Но каждый вечер, растопив печь на ночь и отправив всех спать, она садилась на табурет напротив угла и говорила.
Не «Отче наш». Своими словами.
Лина подслушивала из-за косяка — не из любопытства, а потому, что ей нравился звук.
— Господи, — говорила баба Шура. — Ты уж не оставь их. Томку не оставь, дуру. И Гельку. И Ефима, хоть он и молчит, ты его прости, он не со зла молчит, он такой уродился.
Однажды она обернулась и поймала её.
— Ты чего не спишь?
— Ты с кем разговариваешь?
— С Богом.
— А Он где?
Баба Шура подумала. Она вообще всегда думала перед тем, как ответить ребёнку, — этим она отличалась от большинства взрослых.
Потом ткнула пальцем в сторону печи.
— Видишь, огонь в щёлке?
В дверце поддувала дрожала узкая оранжевая полоска — сантиметра три длиной.
— Вижу.
— Вот примерно так, — сказала баба Шура. — Когда темно совсем — всегда где-нибудь щёлка есть. Ты её найди и иди на неё. Он тебе посветит.
— Точно?
— Точно.
— А если не найду?
— Значит, плохо смотрела, — сказала бабушка. — Ты, главное, проси. Не жалуйся — проси. Жаловаться Ему все умеют, от этого никакого толку.
— А как просить?
— А просто. Скажи: Господи, посвети.
Лина запомнила. Дословно, на всю жизнь.
Она повторит это в шестнадцать лет, ночью, сидя на корточках у трансформаторной будки.
В двадцать два — на ступенях костёла в чужом городе, где не будет ни одного знакомого лица.
И в двадцать четыре — лёжа на верхней койке в комнате с одним ключом, где будет темно по-настоящему.
Каждый раз она скажет одно и то же:
Господи, посвети.
И каждый раз, по её собственным словам, где-нибудь появится щёлка.
— Только имейте в виду, — предупреждала она потом, — щёлка всегда узкая и всегда не там, где вы ждёте. Я ждала, что мне откроют дверь. А мне давали щель в три сантиметра, и в неё надо было лезть самой.
Была ещё одна вещь, которую баба Шура сказала ей в то же примерно время и которую Лина поняла неправильно — и от этого потом очень много страдала.
Они сидели вдвоём, бабушка втирала ей в потрескавшиеся руки топлёный гусиный жир из жестянки из-под монпансье.
— Щиплет.
— Терпи.
— Баб.
— Ну?
— А почему мама не играет со мной?
Баба Шура втирала жир и долго молчала.
— Мать твоя, — сказала она наконец, — сейчас на двух работах. И ещё у неё внутри худо.
— Что худо?
— Всё худо. Она, Гелька, не злая. Она пустая. Из неё вынули всё и обратно не положили.
— А кто вынул?
— Жизнь.
Лина подумала.
— А из меня вынут?
Старуха перестала втирать. Взяла её лицо в обе ладони — жирные, скользкие, пахнущие гусем — и повернула к себе.

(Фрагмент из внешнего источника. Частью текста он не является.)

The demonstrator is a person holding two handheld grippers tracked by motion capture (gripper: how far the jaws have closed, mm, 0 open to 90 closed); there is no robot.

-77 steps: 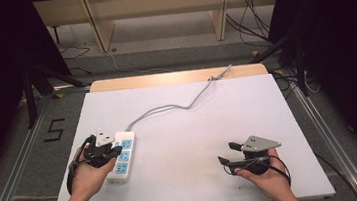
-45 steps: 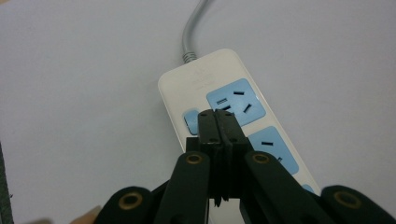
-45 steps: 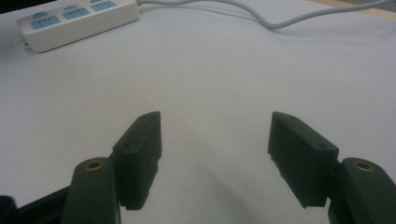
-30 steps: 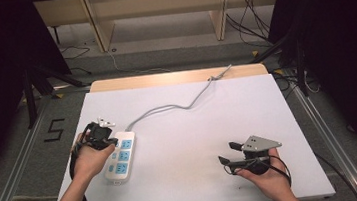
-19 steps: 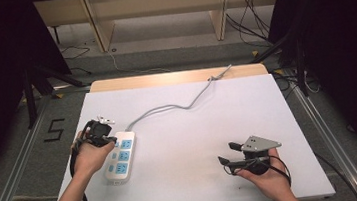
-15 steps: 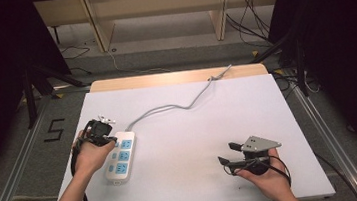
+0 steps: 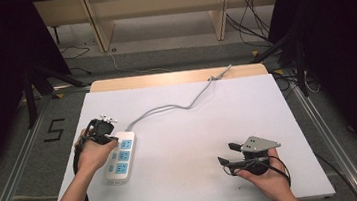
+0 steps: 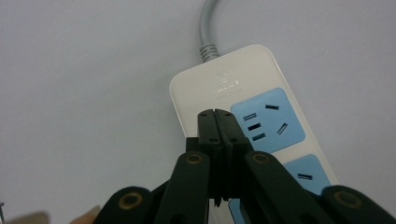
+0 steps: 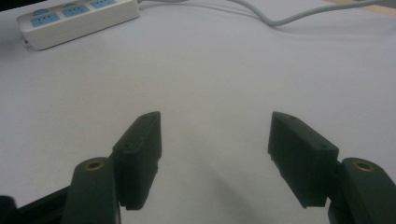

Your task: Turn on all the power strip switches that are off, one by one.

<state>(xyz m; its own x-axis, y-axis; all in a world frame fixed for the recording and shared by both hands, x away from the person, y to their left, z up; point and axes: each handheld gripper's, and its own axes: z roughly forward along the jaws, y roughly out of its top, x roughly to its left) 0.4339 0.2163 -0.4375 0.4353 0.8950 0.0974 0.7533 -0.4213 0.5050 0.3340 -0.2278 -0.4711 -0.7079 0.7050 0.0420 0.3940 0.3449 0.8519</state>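
Black two-jaw grippers, brass-ringed pivot screws, black trailing cables; grey triangular plate on right gripper (image 7: 232,156).

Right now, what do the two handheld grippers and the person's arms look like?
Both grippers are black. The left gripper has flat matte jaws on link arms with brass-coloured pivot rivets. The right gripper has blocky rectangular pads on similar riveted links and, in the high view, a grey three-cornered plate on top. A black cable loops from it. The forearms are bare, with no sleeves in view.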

— Из тебя не вынут, — сказала она очень раздельно. — Я тебе запрещаю. Слышишь? Я тебе запрещаю позволять.
— Как это — позволять?
— А так. Из человека нельзя ничего вынуть, если он сам не отдаёт. Ты не отдавай.
Это была вторая заповедь бабы Шуры, после «Господи, посвети».
Лина запомнила её намертво. И перевела для себя одним словом.
Не отдавать — значит не показывать.
Потому что как ещё это может понять пятилетний ребёнок? Если то, что у тебя внутри, могут забрать, — надо спрятать. Если спрятал — не показывай.
И следующие двадцать три года Ангелина Северцева не показывала вообще ничего. Ни страха, ни боли, ни радости, ни того, что ей чего-нибудь хочется.
Она поняла, что бабушка имела в виду совсем другое, только в тридцать семь лет — в кабинете с коробкой салфеток на столике.
— Она же не про «прячь» говорила, — сказала она тогда Юлии Владимировне, и у неё было совершенно потрясённое лицо. — Она говорила «не отдавай». Не позволяй, чтобы у тебя взяли. Это же прямо противоположное. Прятать — это как раз отдать: всё внутри осталось, но никто не видит, значит, тебя как бы и нет.
Она помолчала.
— Тридцать два года. Одно слово не так понято — и тридцать два года жизни.